A child with SEND instinctively understands that an animal has no expectations, never judges, and doesn’t use language, therefore is often welcomed by children as an unconditionally accepted companionship with shared trust and affection at its core. In return, some animals such as dogs and horses, can often sense the vulnerability in children, and their nurturing instincts are employed, making them very gentle while engaging with the child.

Equine therapy uses horses to help children with varying disabilities. Introducing a child to a horse can help with sensory issues and fine motor skills if they are shown how to brush a horse or buckle a saddle.
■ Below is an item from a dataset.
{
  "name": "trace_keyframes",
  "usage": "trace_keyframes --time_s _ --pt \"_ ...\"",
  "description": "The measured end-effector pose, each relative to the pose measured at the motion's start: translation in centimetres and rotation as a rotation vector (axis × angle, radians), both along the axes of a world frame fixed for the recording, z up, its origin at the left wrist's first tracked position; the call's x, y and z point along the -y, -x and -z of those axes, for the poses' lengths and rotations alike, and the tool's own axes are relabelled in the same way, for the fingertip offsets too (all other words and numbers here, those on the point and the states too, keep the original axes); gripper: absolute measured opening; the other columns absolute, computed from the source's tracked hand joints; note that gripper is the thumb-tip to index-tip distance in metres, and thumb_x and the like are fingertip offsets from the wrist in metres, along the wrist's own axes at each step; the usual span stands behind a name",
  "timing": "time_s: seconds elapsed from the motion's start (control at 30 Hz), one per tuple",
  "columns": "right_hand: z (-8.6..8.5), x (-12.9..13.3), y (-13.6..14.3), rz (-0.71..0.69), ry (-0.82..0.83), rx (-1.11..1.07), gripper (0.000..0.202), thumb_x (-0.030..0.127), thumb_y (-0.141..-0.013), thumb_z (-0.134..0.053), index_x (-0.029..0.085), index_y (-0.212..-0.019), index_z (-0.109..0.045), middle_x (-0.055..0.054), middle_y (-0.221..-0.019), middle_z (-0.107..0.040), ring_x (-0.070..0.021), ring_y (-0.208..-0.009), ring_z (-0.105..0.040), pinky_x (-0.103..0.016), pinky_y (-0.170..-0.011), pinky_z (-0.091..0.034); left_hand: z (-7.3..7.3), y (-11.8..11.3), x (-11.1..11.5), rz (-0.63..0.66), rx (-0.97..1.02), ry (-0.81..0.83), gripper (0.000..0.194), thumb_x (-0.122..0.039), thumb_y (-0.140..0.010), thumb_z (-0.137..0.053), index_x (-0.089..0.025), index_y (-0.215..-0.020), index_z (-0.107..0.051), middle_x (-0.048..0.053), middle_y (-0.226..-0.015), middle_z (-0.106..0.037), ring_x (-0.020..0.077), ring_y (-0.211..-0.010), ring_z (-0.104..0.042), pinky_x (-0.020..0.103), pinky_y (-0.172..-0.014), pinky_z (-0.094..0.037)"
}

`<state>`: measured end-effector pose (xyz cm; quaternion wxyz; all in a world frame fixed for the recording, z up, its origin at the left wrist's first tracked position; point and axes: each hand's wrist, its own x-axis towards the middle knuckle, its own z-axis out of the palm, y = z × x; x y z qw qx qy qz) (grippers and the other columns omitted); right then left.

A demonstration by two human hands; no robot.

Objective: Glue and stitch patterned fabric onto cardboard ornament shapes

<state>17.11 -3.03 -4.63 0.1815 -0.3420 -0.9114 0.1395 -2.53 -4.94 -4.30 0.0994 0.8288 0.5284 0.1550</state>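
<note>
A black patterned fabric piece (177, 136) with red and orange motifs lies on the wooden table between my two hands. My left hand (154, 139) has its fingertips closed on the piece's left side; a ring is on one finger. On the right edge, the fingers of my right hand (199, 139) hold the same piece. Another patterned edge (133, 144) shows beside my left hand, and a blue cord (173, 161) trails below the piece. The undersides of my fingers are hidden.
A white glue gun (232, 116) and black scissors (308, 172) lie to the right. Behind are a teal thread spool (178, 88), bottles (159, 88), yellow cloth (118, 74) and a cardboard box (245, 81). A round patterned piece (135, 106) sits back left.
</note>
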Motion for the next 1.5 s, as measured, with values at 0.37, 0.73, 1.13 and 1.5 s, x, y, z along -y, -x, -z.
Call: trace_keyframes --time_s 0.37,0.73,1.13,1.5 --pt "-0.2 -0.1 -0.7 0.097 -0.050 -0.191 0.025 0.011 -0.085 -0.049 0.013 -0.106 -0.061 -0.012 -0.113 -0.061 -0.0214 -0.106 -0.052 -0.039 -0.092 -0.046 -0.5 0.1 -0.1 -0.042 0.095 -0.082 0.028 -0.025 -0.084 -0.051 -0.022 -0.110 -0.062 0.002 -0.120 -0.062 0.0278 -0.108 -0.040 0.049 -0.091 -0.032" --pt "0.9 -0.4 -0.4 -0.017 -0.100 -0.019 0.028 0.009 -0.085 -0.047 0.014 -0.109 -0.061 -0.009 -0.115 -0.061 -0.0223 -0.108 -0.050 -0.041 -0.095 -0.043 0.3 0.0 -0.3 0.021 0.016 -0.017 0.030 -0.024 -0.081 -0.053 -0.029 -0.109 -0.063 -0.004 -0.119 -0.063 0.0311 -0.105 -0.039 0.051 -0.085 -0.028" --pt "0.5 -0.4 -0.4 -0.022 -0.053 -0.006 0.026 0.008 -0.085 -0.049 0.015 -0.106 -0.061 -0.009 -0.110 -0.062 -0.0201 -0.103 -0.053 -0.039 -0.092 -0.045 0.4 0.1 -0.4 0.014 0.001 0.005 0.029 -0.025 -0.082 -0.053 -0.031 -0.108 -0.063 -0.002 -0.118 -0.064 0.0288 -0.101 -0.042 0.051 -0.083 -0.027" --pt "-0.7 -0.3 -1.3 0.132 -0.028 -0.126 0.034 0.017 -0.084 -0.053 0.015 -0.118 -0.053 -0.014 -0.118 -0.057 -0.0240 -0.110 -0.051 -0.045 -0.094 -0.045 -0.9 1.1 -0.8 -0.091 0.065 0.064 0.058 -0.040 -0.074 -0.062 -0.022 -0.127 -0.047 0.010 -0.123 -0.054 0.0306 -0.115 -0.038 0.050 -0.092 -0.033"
Benefits to children with ADHD include how to focus on specific tasks while keeping the animal calm, while a child with Autism may experience an increase in spatial awareness and better social skills. Being around animals and learning how to care for them can teach children a sense of responsibility while increasing their own self-confidence at the same time.

Where children with SEND can struggle to communicate and form bonds with their peers or adults, they may find the emotional challenges with human interaction melt away in the company of animals, as empathy is encouraged.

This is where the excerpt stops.